Water and Hydration: Clean Water Will Keep You Fully Hydrated

One of your top priorities in any survival situation has to be water because it, along with food and oxygen, is literally the only thing keeping you alive.  Without enough water in your bug out bag, you simply won’t last long even if nothing else kills you.

You should always have at least one water bladder or canteen filled up with clean water in your bug out bag along with one or two more plastic water bottles.  This way you have a means to carry water on your person in your canteen while also having more water in your plastic bottles that you can access or give to another person.

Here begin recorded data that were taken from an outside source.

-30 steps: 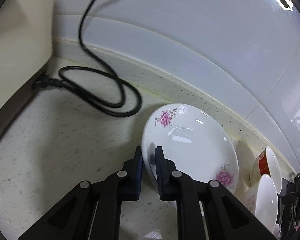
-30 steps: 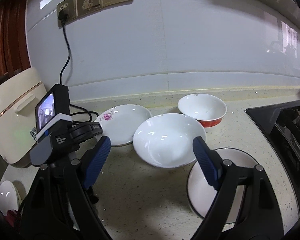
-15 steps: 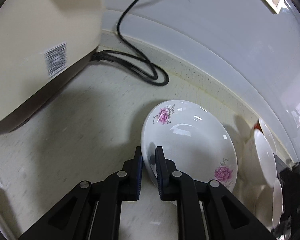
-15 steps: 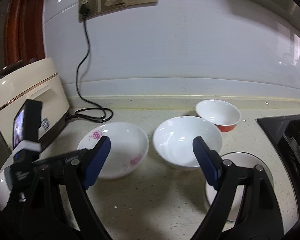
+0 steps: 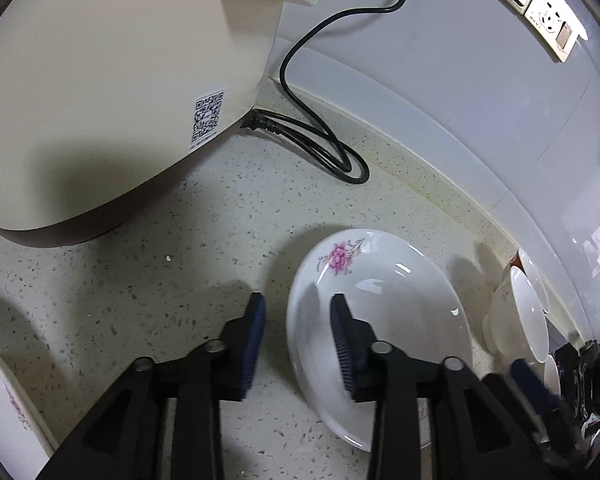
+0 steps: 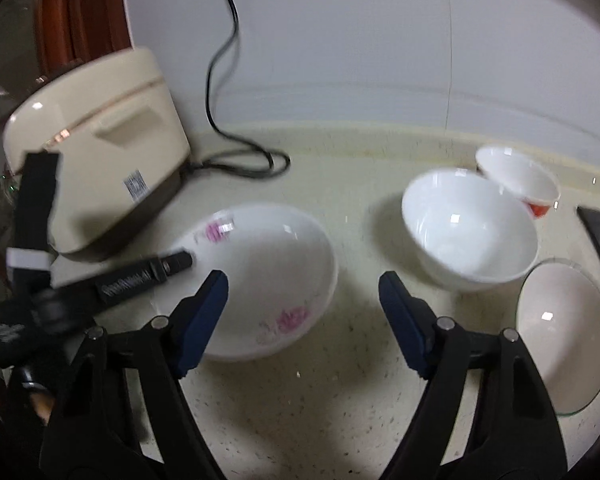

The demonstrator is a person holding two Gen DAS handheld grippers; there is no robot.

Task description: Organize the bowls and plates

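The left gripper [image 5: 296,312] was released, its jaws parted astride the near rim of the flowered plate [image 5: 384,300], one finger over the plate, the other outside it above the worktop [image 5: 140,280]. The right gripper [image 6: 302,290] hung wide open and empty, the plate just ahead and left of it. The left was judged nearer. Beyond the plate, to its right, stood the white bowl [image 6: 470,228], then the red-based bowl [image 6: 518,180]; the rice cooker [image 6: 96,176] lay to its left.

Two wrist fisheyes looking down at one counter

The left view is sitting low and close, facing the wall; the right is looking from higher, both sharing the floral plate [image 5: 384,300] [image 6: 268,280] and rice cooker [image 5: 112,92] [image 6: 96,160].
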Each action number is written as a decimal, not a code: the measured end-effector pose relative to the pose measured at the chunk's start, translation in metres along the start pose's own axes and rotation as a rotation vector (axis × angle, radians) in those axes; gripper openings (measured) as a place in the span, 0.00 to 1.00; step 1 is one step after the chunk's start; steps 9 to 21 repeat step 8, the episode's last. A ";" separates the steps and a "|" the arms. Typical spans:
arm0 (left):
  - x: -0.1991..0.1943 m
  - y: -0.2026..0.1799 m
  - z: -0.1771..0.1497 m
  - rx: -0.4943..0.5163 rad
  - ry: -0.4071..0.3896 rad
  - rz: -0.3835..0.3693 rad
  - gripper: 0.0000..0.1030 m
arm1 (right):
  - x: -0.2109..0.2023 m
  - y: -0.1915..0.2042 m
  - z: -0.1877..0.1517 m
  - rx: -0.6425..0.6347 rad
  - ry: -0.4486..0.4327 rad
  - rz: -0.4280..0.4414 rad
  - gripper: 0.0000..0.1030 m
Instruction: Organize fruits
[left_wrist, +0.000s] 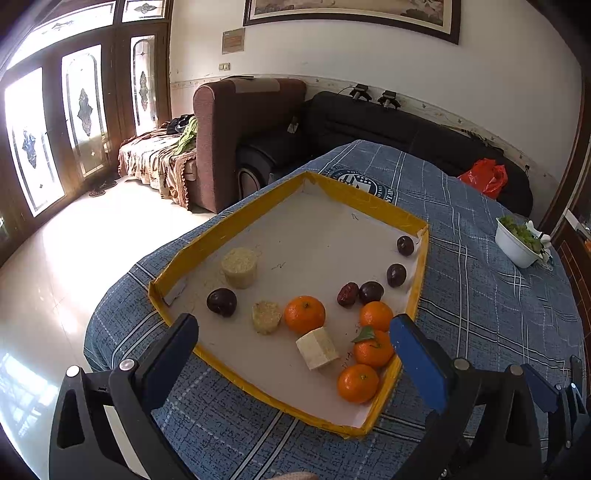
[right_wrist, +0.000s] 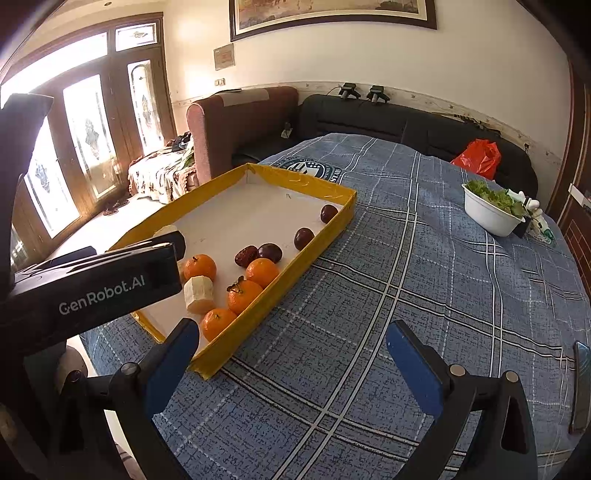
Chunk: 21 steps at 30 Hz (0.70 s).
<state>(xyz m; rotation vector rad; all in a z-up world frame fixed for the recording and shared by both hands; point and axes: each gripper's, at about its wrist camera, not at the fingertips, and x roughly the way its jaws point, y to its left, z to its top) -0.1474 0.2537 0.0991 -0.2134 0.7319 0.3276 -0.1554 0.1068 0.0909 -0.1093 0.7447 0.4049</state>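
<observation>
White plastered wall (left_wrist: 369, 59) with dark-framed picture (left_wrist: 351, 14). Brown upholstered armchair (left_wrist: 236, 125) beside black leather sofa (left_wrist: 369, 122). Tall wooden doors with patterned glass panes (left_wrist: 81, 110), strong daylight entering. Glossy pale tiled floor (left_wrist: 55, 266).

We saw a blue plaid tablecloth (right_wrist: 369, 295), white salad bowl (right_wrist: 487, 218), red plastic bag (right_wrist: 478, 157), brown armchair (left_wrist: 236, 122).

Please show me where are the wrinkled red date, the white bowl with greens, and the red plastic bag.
red date (left_wrist: 348, 294): left wrist view, middle of its wrinkled skin.
white bowl (right_wrist: 487, 216): right wrist view, outer wall.
red plastic bag (right_wrist: 478, 157): right wrist view, middle of the bag.
</observation>
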 end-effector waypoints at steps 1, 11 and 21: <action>-0.002 0.001 0.002 0.002 -0.006 0.001 1.00 | 0.000 0.000 0.000 -0.001 0.001 0.001 1.00; -0.025 -0.003 0.021 0.013 -0.080 0.025 1.00 | -0.007 -0.014 0.000 0.047 -0.015 -0.004 1.00; -0.025 -0.003 0.021 0.013 -0.080 0.025 1.00 | -0.007 -0.014 0.000 0.047 -0.015 -0.004 1.00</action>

There is always the possibility that you can run out of water, which means that you will have to turn to other sources such as lakes, rivers, streams, and rainwater.  Drinking unclean water can sometimes be more dangerous than not drinking any water at all, so having at least two purification bottles and a reputable water filter are more items that you absolutely must have if you’re going to be gathering water from a natural source.

  • Drinking water
  • Collapsible bottle
  • Water Filter
  • Water purification tablets
  • Water canteens
  • Water bladder

Food and Cooking: Food Will Keep Your Energy Levels Up to Keep You Going

While it is possible to survive for up to three weeks without food, you will feel starving and drained of energy after only one day without it.  The food in your bug out bag should be simple, easy to make, and filled with calories, such as jerky, protein bars, or dehydrated meals.

In addition, you should also have some cooking tools that will make preparing and eating this food much easier.  An example would be a portable stove that is powered by fuel tablets.  You can adjust the heat on a portable stove, which makes it easier for cooking food than if you were to try and cook the food on a stick over the fire.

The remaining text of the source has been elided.